Jacques Cohen, chef de file la République en marche (LREM) dans la Marne ne mâche pas ses mots. L'ancien adjoint au maire de Reims juge de "faute morale et politique" la nomination de l'ancien filloniste Yann Velly comme candidat aux sénatoriales.

Par D.C et F.M.

"C'est une morale et une faute politique", le chef de file La république en marche (LREM) frappe fort. La nomination de Yann Velly, du parti Les Républicains, comme candidat LREM aux élections sénatoriales qui auront lieu en septembre prochain a fait grand bruit hier au sein du mouvement marnais.

"Une faute morale"


"Une faute morale car cette nomination est contraire aux valeurs portées par le président de la République. Il [Yann Velly] n'a jamais travaillé que dans la politique", s'insurge Jacques Cohen.

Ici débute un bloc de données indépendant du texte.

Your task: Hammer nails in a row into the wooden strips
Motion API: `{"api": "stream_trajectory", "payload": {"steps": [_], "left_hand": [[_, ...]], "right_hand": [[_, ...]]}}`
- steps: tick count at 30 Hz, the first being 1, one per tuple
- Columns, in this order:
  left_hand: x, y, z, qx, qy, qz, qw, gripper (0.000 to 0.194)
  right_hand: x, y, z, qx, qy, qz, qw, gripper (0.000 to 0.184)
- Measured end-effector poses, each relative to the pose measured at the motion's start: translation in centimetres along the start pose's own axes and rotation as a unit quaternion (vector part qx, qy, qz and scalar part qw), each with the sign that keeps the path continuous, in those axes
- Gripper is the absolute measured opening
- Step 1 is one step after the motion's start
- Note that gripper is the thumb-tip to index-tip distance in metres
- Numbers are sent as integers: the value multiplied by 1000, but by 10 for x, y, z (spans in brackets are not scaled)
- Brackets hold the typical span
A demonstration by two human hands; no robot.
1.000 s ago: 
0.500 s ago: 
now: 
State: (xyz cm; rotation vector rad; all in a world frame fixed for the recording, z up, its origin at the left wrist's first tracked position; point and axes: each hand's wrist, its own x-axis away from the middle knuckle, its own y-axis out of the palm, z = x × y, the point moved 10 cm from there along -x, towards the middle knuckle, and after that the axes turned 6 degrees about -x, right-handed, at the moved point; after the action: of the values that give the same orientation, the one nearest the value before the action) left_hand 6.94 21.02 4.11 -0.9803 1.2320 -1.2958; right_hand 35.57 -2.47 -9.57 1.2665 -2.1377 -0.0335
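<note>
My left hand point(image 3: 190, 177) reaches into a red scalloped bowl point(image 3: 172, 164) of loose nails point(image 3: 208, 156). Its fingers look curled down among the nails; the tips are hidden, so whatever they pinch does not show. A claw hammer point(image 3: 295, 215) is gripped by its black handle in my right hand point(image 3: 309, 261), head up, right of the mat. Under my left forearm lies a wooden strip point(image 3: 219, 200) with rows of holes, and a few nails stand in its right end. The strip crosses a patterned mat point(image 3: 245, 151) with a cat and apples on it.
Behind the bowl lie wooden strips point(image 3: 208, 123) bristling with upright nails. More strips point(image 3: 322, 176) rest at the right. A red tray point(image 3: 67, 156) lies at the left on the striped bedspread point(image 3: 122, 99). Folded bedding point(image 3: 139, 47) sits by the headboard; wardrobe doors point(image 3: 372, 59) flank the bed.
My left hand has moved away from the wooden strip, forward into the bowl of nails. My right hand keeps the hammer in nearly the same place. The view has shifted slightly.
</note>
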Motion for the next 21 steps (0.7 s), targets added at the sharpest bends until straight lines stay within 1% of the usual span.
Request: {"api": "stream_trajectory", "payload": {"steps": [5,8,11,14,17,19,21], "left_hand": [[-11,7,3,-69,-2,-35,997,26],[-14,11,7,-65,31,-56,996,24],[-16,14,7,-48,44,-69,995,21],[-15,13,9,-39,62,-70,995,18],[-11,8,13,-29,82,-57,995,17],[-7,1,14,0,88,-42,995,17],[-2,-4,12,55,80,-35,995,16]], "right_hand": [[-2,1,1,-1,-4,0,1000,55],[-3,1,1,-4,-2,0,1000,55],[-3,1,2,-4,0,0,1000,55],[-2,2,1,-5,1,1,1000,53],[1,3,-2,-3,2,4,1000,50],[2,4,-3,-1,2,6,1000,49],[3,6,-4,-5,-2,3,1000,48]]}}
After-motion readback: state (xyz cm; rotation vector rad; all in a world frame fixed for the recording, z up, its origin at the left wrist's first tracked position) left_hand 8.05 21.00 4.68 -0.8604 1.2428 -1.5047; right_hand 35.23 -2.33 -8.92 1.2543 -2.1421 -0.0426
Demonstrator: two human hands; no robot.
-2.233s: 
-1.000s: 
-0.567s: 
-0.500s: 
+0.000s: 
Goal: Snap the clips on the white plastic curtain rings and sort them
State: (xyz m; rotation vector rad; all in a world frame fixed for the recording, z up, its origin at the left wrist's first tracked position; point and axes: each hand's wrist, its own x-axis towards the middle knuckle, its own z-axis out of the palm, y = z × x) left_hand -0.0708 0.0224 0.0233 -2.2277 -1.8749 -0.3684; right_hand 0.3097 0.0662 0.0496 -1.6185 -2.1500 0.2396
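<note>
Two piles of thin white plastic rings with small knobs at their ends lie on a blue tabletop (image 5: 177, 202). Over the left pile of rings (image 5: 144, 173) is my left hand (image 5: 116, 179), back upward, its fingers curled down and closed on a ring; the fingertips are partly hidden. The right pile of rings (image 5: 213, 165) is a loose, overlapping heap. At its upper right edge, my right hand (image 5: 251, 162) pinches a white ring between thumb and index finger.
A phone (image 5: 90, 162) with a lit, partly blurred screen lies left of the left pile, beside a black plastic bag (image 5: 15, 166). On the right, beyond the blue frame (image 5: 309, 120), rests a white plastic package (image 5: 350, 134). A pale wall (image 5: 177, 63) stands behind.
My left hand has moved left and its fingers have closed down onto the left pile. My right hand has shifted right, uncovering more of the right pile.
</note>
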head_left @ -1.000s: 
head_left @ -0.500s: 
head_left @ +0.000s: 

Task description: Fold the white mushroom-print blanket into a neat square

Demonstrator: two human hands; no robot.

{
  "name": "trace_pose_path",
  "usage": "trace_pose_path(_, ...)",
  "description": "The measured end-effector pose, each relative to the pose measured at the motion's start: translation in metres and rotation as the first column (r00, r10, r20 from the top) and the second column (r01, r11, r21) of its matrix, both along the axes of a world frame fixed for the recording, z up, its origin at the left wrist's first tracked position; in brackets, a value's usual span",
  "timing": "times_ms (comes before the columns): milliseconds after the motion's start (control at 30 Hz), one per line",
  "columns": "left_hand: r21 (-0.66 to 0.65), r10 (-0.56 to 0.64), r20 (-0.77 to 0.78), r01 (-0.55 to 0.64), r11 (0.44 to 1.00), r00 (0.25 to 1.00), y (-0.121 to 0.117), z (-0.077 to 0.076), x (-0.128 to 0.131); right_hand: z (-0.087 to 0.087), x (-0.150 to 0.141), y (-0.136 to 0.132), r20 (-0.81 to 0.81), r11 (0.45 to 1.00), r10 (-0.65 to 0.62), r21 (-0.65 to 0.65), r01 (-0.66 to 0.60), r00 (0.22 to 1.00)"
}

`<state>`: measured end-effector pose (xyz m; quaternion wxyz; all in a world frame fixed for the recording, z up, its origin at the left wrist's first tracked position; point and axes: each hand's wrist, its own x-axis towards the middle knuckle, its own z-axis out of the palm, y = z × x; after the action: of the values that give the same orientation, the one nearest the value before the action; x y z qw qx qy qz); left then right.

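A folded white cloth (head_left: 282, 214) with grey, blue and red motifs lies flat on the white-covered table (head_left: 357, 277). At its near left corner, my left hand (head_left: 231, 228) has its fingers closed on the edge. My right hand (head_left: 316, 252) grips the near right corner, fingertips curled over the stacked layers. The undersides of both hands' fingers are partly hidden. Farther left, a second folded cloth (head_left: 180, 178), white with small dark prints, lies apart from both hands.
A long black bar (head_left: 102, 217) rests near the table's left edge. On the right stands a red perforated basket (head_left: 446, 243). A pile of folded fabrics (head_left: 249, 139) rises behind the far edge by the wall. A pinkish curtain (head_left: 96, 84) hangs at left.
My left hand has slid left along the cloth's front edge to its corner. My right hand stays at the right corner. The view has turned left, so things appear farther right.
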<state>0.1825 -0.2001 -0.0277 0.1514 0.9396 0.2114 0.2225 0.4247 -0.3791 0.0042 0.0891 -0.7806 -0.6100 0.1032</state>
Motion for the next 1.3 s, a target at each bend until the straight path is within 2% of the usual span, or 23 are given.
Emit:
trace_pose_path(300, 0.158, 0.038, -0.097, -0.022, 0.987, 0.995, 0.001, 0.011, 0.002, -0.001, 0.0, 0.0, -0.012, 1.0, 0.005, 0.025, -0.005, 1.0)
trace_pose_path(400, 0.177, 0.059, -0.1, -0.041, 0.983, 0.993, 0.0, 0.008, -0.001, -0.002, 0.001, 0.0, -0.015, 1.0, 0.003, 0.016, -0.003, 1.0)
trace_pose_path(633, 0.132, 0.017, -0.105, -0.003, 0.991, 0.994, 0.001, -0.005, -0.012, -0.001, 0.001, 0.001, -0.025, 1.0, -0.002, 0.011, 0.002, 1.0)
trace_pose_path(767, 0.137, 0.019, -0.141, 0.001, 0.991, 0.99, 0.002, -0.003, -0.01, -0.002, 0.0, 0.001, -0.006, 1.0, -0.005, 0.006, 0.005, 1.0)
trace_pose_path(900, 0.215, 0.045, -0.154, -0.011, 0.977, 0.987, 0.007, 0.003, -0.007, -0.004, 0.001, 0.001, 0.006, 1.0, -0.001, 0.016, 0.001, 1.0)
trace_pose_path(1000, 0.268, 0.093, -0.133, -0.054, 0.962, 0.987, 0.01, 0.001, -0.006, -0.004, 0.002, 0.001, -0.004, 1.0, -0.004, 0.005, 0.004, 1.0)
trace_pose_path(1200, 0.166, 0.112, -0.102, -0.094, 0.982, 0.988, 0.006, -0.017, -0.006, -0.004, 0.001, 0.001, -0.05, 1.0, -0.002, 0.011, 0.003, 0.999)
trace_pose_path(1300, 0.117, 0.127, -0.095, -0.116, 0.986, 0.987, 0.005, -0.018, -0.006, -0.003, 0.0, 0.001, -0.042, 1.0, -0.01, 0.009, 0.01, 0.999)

Jacques Cohen à propos de la nomination de Yann Velly


Les marcheurs marnais reprochent deux choses à Yann Velly, ancien assistant parlementaire d'Arnaud Robinet. La première : sa nomination depuis Paris sans concertation de la base militante locale. Sur ce point, Jacques Cohen admet que le parti s'est "fait berner". Lors des législatives en juin dernier, les militants avaient déjà été écartés du processus de sélection des candidats.


Un filloniste de la première heure


Autre pomme de discorde : Yann Velly est un filloniste de la première heure, souligne Jacques Cohen. "Il a participé voire dirigé la campagne de Valérie Beauvais, qui a répété qu'elle était Macron-incompatible une fois élue", ajoute le marcheur.

Yann Velly sera ainsi en tête de liste face à Yves Détraigne, sénateur de la Marne, qui appartient au groupe centriste du Palais du Luxembourg. Alors que le premier avait attendu l'issue du premier tour pour soutenir Emmanuel Macron, Yves Détraigne avait quant à lui appelé à voter En marche dès le mois de mars.



"Cette désignation est une bavure, avec l'opération Velly, qui est une redite d'une opération qui a déjà échoué avec Beauvais. L'important dans un mouvement est de voir sa capacité à réagir." Et de conclure, acerbe : "La capacité à réagir à ses propres bêtises."